Primero una tormenta con vientos huracanados y caída de granizos que dejó como saldo por lo menos 200 casas afectadas, 130 árboles caídos y 18 familias evacuadas. A las pocas horas, una lluvia que osciló los 100 milímetros y que complicó más la situación, dejando barrios anegados, calles intransitables y a numerosas familias con agua en el interior de sus viviendas. Esto se suma a una sucesión de precipitaciones que se vienen registrando en las últimas semanas, que alcanza un promedio de 350 milímetros en poco más de un mes.
La Municipalidad decretó la Emergencia Hídrica a principios de semana y junto a distintos organismos e instituciones que conforman el equipo de Defensa Civil trabajan para llevar asistencia a los damnificados por los distintos fenómenos.
El lunes 7 por la tarde azotó a Castelli una cola de tornado con fuertes vientos que ocasionaron graves daños materiales en distintos puntos de la ciudad y en zonas rurales. Según los registros de las autoridades locales, alrededor de 200 casas fueron afectadas, de las cuales al menos 70 padecieron destrucción total. Además, se contabilizaron 130 árboles derribados, caídas de postes de luz y del tendido eléctrico. En la zona rural, el mismo fenómeno acompañado por la caída de granizos ocasionó daños incalculables en los cultivos de sandía y zapallo, productos que ya estaban listos para ser cosechados y comercializados.

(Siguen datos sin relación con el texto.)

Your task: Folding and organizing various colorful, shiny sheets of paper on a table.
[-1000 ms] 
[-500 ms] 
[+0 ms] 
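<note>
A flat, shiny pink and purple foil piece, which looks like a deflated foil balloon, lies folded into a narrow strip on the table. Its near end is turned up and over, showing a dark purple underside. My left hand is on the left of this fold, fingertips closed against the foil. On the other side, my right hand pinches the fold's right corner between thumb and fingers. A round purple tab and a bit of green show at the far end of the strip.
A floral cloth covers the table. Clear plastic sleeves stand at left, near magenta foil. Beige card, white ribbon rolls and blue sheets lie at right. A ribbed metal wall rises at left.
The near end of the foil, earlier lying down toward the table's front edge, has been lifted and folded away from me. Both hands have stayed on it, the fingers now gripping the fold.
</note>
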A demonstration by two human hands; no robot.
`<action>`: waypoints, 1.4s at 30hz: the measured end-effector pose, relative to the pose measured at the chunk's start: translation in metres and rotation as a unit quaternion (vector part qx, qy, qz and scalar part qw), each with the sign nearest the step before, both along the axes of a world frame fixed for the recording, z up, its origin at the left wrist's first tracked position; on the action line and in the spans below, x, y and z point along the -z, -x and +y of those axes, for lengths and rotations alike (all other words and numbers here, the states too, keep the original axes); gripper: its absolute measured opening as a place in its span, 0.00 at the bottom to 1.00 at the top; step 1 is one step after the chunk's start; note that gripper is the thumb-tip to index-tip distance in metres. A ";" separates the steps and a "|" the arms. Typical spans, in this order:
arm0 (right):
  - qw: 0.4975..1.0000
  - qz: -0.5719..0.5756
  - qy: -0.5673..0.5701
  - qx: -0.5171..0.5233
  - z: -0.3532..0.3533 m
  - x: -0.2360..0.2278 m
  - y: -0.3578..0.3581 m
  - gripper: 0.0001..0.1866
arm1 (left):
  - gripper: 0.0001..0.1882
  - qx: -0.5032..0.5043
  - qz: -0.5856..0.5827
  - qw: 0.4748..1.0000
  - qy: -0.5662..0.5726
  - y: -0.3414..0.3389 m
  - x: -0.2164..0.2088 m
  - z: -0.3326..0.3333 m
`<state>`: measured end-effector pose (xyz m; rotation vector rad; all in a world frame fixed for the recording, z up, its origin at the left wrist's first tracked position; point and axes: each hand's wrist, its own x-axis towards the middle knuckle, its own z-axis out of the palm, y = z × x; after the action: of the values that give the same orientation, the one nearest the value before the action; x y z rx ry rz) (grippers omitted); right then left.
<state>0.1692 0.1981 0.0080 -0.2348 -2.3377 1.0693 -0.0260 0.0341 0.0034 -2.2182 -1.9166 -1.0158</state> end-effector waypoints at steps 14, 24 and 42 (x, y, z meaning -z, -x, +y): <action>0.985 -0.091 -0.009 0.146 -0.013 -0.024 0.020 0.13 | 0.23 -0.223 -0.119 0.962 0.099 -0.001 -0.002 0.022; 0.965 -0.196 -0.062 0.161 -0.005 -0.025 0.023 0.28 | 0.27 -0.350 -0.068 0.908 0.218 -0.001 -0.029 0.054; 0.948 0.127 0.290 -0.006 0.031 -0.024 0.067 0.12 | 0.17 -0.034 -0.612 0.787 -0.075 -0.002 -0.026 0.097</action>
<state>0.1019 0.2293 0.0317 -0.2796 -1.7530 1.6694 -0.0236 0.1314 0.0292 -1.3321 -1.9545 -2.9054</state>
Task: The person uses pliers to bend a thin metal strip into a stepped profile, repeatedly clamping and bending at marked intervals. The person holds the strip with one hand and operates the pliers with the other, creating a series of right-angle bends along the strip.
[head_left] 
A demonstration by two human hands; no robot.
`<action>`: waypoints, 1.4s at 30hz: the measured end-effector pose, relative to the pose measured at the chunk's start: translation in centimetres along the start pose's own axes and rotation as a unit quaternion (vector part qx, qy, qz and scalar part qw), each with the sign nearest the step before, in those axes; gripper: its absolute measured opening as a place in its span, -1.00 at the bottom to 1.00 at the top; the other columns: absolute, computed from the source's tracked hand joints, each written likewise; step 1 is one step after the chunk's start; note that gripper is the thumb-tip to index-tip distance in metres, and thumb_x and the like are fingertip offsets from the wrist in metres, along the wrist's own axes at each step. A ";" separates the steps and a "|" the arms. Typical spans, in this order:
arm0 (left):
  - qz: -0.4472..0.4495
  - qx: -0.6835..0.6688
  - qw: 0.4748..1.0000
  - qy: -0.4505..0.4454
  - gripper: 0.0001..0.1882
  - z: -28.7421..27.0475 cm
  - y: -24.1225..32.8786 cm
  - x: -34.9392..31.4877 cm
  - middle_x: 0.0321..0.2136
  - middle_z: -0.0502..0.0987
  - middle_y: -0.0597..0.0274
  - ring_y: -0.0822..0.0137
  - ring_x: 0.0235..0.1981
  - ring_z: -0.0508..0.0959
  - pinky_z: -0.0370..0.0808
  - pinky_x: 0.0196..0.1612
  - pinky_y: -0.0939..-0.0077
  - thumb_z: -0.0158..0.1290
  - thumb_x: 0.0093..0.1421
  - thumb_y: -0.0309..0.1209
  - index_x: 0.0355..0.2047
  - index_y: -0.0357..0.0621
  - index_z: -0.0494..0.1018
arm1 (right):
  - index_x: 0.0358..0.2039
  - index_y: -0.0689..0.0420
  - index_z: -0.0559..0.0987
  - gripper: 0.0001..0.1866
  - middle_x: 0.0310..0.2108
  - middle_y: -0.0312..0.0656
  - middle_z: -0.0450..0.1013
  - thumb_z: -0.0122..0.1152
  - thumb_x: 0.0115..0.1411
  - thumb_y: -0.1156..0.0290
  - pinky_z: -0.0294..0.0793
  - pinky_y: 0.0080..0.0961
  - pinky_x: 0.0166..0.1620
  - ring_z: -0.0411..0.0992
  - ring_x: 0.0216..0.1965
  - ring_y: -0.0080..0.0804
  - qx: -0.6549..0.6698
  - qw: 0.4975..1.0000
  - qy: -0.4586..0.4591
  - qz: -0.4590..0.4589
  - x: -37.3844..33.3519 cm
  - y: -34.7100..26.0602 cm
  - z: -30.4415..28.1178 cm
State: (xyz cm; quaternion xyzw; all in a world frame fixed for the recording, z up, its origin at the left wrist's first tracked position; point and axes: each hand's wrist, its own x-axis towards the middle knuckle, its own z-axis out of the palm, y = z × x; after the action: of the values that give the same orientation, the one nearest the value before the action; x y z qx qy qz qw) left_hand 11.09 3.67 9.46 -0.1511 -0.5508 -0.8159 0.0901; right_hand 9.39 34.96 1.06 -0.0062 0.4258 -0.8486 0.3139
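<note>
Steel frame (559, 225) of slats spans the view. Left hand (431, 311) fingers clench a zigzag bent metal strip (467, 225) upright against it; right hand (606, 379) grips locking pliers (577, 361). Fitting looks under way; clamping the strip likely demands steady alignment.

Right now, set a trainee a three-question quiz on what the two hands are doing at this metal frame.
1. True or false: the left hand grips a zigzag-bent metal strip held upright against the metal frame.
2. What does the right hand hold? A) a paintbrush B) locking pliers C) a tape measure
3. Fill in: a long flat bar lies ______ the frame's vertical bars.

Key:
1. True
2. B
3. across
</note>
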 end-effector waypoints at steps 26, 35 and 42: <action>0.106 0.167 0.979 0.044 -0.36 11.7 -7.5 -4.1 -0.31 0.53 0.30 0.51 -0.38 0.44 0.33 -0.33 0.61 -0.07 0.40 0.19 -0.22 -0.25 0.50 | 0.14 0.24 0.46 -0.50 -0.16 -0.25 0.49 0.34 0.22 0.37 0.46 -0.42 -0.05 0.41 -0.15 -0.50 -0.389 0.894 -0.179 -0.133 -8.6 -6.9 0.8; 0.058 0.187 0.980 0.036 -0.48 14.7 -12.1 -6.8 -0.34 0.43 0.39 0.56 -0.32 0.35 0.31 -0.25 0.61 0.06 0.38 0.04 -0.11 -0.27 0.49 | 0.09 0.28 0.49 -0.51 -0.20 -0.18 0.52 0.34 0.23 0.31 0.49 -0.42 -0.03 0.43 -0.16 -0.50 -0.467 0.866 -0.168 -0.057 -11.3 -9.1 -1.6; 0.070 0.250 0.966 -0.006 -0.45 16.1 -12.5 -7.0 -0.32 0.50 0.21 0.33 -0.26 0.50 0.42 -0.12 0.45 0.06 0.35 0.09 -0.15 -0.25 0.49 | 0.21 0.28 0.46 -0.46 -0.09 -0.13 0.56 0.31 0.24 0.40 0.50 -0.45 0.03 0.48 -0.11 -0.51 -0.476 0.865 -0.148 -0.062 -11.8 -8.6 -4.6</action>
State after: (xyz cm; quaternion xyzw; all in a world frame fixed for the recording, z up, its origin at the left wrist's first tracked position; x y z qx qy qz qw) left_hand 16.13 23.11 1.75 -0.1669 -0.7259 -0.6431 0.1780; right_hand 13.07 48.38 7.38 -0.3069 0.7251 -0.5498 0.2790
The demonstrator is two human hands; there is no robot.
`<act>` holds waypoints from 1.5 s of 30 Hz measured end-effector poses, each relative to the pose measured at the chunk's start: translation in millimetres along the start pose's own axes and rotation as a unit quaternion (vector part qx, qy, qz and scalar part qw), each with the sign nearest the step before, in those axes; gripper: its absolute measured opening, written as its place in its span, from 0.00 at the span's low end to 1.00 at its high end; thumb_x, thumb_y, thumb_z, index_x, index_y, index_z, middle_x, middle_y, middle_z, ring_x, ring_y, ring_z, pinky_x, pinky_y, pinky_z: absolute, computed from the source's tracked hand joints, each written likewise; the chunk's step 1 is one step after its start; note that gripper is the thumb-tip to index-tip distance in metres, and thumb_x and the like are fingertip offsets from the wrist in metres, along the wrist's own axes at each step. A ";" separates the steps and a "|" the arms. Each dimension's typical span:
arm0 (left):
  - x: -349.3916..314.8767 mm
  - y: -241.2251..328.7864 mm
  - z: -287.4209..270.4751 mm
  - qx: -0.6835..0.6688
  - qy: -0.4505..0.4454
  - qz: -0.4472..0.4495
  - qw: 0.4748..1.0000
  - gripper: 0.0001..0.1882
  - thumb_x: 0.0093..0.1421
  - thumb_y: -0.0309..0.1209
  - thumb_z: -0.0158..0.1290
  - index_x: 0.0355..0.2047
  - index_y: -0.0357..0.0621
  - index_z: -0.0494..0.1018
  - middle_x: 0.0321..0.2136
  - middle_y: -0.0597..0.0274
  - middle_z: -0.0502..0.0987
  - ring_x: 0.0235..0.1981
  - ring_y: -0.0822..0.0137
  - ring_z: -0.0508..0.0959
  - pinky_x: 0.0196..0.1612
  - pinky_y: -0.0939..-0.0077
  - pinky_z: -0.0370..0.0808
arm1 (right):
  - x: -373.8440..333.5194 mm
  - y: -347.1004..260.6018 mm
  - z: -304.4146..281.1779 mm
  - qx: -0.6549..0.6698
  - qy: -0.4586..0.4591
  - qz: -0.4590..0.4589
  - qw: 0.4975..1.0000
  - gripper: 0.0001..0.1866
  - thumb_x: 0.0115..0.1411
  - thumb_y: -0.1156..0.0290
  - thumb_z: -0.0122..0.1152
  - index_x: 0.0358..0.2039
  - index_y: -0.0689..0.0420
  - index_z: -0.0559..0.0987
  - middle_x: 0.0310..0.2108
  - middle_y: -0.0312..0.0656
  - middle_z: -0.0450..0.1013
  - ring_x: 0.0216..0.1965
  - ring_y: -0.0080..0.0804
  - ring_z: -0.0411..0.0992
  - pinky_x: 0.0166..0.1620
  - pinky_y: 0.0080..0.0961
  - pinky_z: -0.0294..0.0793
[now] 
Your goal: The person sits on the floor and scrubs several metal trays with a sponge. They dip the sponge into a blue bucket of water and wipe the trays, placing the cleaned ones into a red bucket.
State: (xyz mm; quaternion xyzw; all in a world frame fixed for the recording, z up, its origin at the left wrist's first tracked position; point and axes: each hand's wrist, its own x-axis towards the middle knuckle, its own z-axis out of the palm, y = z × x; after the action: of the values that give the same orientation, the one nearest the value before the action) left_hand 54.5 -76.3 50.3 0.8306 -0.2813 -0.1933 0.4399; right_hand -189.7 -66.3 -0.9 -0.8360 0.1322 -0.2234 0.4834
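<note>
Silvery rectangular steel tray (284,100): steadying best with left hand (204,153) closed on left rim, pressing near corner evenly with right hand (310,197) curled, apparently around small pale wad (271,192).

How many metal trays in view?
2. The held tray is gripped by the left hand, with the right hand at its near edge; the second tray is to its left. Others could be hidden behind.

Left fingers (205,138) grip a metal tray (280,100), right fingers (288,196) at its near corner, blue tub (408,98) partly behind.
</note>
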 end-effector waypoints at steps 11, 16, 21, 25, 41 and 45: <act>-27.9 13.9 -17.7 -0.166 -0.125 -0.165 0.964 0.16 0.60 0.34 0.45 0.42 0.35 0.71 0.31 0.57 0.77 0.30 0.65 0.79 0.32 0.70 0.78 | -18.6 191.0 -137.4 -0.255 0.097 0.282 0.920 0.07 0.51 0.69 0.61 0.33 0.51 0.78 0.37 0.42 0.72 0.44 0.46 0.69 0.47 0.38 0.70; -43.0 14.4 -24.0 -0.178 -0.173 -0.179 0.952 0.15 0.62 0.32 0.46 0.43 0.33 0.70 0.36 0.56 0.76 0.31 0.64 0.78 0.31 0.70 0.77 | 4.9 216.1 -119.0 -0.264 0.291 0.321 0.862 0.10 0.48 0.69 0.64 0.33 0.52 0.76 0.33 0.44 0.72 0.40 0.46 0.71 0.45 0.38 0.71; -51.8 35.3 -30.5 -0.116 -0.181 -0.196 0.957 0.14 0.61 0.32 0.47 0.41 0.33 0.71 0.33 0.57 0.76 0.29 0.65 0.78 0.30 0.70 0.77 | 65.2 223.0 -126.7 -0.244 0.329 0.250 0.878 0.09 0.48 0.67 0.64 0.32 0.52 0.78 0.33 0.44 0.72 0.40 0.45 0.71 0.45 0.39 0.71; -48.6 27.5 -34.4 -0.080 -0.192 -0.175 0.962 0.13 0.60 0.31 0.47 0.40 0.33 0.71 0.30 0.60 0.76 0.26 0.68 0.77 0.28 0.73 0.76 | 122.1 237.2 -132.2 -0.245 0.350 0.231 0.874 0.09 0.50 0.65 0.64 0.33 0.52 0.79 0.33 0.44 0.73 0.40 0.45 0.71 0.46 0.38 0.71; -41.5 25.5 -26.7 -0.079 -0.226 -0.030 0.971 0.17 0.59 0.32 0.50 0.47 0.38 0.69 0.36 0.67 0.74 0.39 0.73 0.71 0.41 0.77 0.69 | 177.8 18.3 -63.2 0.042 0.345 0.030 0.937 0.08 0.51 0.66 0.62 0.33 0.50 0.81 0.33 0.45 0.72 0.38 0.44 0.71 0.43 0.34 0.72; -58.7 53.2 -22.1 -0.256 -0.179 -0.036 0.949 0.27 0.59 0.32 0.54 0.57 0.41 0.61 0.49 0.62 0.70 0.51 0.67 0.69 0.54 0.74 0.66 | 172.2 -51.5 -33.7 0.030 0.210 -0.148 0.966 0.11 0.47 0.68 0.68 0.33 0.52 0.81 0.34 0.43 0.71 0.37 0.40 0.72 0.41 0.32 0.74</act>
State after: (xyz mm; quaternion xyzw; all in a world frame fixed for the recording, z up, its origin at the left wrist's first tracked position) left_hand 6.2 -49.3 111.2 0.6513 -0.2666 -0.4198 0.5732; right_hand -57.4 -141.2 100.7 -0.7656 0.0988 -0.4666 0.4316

A esto se le sumó una lluvia de aproximadamente 100 milímetros durante las primeras horas del viernes, lo que complicó aún más la situación de cientos de familias. La abundante cantidad de agua ocasionó el colapso de los sistemas de desagües y por algunas horas la ciudad se convirtió en una inmensa laguna. Inmediatamente se dispuso un operativo conjunto entre el Municipio y Vialidad Provincial y pusieron en funcionamiento una bomba sobre la Ruta Nacional 95 con una capacidad de bombeo de 4 millones de litros por hora para reforzar la salida de agua del canal Nº1 y poder desagotar la ciudad.
Si bien es cierto que no son normales los registros de lluvias que se dieron en estas últimas semanas en Castelli, la realidad demuestra que una vez más quedó en evidencia la falta de obras públicas y de una planificación urbanística que contemple soluciones de fondo a estos eternos problemas de desagües de todos los sectores de la ciudad.
Desde un primer momento funcionarios municipales y provinciales se abocaron a la tarea de llevar las primeras asistencias y recorrer los distintos sectores afectados, pero sin dudas que el Estado tendrá que orquestar un plan de asistencia a los afectados para que puedan reorganizar sus vidas y reconstruir lo perdido.